For example, there are many Indigenous communities around our
emergency department in Sept-Îles with their own problems and
difficulties. There are social problems and other difficulties within
the communities. We must work with the circumstances in our district,
with the community, as they are important partners. There are managers
who tell us that we are not efficient, that they have compared us with
the emergency department in Quebec City. In
large centres, emergency departments have a gynecologist on site, a
neurologist on site. In Sept-Îles, when a patient comes in, these
specialists have to be contacted, sometimes in Quebec City. At
times we also have to
transfer patients and have to take the time to do this. The realities
are not the same. You can't just compare numbers and conclude that we
are not efficient. Talking about efficiency in that manner is to prepare the ground for more closures under the guise of a
reorganization of services.
We need to put patients back at the centre of decision-making. We
must take the time to care for them. And to do that, we must take care
of the people caring for them. Managers need to listen to their teams.

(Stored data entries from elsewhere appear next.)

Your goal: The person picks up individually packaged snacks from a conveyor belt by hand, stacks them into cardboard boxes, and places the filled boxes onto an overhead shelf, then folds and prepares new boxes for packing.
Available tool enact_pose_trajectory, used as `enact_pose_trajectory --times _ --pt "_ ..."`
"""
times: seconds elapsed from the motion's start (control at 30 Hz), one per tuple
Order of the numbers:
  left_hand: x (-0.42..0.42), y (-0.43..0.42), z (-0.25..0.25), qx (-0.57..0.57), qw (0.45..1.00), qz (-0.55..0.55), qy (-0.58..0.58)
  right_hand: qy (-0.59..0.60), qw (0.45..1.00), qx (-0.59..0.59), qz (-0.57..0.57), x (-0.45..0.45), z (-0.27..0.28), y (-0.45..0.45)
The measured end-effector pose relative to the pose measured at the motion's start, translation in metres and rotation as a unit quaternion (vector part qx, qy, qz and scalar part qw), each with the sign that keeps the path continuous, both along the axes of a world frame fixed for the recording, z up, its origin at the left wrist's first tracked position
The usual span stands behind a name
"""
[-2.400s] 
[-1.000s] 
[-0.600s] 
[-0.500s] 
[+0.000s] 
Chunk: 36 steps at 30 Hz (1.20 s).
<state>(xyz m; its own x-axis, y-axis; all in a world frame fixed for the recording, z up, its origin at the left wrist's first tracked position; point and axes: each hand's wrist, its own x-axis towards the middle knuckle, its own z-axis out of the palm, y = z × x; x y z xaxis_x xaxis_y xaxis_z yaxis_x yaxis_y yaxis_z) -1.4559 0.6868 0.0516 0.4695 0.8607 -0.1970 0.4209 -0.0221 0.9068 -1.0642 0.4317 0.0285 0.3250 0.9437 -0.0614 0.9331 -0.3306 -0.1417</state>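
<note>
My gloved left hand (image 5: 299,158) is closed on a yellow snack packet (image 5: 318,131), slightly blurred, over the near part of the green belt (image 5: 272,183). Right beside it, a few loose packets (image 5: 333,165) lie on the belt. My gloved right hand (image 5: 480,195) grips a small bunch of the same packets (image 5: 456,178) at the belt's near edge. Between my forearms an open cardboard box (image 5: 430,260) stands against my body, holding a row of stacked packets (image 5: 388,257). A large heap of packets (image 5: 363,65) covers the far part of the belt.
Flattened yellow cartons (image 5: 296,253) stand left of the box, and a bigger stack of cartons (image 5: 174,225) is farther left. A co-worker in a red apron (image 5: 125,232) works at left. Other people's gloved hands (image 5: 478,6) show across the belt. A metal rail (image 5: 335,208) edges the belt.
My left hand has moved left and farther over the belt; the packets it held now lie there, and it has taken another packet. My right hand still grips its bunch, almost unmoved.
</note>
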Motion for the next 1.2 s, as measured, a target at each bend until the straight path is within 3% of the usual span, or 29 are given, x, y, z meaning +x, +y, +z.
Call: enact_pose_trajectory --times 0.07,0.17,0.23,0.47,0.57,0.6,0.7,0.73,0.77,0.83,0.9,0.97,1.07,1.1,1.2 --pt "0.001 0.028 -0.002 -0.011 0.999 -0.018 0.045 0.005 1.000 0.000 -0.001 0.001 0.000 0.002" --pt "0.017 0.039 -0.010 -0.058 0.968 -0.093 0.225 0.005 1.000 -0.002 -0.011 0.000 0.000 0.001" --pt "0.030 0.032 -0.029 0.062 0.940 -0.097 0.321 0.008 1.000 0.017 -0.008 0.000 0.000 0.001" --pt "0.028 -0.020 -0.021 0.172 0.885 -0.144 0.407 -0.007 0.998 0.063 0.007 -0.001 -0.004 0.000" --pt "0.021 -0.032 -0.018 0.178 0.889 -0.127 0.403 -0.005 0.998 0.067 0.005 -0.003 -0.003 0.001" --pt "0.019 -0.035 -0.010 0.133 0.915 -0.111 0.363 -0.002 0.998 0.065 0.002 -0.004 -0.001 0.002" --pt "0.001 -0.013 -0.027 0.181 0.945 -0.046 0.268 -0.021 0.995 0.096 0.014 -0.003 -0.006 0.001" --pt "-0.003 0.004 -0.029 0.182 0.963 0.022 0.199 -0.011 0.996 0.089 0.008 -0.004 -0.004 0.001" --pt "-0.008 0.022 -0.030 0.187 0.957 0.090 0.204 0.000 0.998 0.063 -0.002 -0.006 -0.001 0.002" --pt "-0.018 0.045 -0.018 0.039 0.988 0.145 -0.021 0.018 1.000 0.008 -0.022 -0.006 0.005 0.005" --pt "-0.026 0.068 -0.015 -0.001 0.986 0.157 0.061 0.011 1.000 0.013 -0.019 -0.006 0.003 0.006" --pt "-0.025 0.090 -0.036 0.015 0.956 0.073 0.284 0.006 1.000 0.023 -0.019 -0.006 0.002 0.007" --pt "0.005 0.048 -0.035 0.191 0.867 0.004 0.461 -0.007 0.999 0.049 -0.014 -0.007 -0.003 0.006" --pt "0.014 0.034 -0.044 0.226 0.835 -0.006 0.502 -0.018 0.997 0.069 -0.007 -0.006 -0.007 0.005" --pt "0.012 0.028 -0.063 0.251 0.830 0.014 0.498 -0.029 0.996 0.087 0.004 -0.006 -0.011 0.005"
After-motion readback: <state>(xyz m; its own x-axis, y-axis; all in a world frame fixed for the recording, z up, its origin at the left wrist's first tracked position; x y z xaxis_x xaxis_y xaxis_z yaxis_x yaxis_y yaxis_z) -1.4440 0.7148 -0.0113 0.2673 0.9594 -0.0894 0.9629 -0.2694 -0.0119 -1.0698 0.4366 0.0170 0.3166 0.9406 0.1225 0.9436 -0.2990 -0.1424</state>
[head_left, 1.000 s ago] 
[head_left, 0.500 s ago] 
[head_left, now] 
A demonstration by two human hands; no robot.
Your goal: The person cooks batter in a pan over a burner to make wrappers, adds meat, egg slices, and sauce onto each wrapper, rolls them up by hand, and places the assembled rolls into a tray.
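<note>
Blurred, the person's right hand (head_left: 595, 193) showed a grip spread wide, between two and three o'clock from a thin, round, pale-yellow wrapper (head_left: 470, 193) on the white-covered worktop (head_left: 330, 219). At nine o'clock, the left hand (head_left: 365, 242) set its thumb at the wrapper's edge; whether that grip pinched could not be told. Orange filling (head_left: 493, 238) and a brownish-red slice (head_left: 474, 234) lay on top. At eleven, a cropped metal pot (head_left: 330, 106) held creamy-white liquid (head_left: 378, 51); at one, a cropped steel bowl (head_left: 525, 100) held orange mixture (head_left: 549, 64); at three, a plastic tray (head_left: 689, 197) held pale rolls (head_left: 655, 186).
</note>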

We need to find on-the-ground solutions to the problems people are
experiencing. The health reform of the Liberal Party's [then] Minister
of Health, Gaétan Barrette, created mega-institutions that are
so big, so cut off from the base, that we are no longer able to sort
out the day-to-day problems at the base, to relieve the people who
provide services. The
work to be done is not so complicated. We have to look at all the
departments, analyze the problems in each one of them. We must examine
the basic structure and re-establish an adequate basic structure with
complete teams in terms of nursing, nursing assistants, attendants,
housekeeping staff, etc. In other words, restore all that has been
taken away from us over the years by successive governments. We must
once again address the problems on the ground, and this must be done by
the people on the ground. Services must be close to where the
population lives.
Respect for health care workers must be restored. Take the issue of
mandatory vaccination in the health network, for example. We understand
the principle, and since the beginning of the pandemic we have been
encouraging our members to get vaccinated. But now our members have
gone from being called guardian angels to being called "patient
killers." We were sent to war at the beginning of the pandemic with the
vaccines coming much later. We were sent to treat people without being
given protective equipment, without proper ventilation, having to
travel from one facility to another. And now, because around five per
cent of our members are not vaccinated, with some of them being off
work, they are being called patient killers. It can't work that way.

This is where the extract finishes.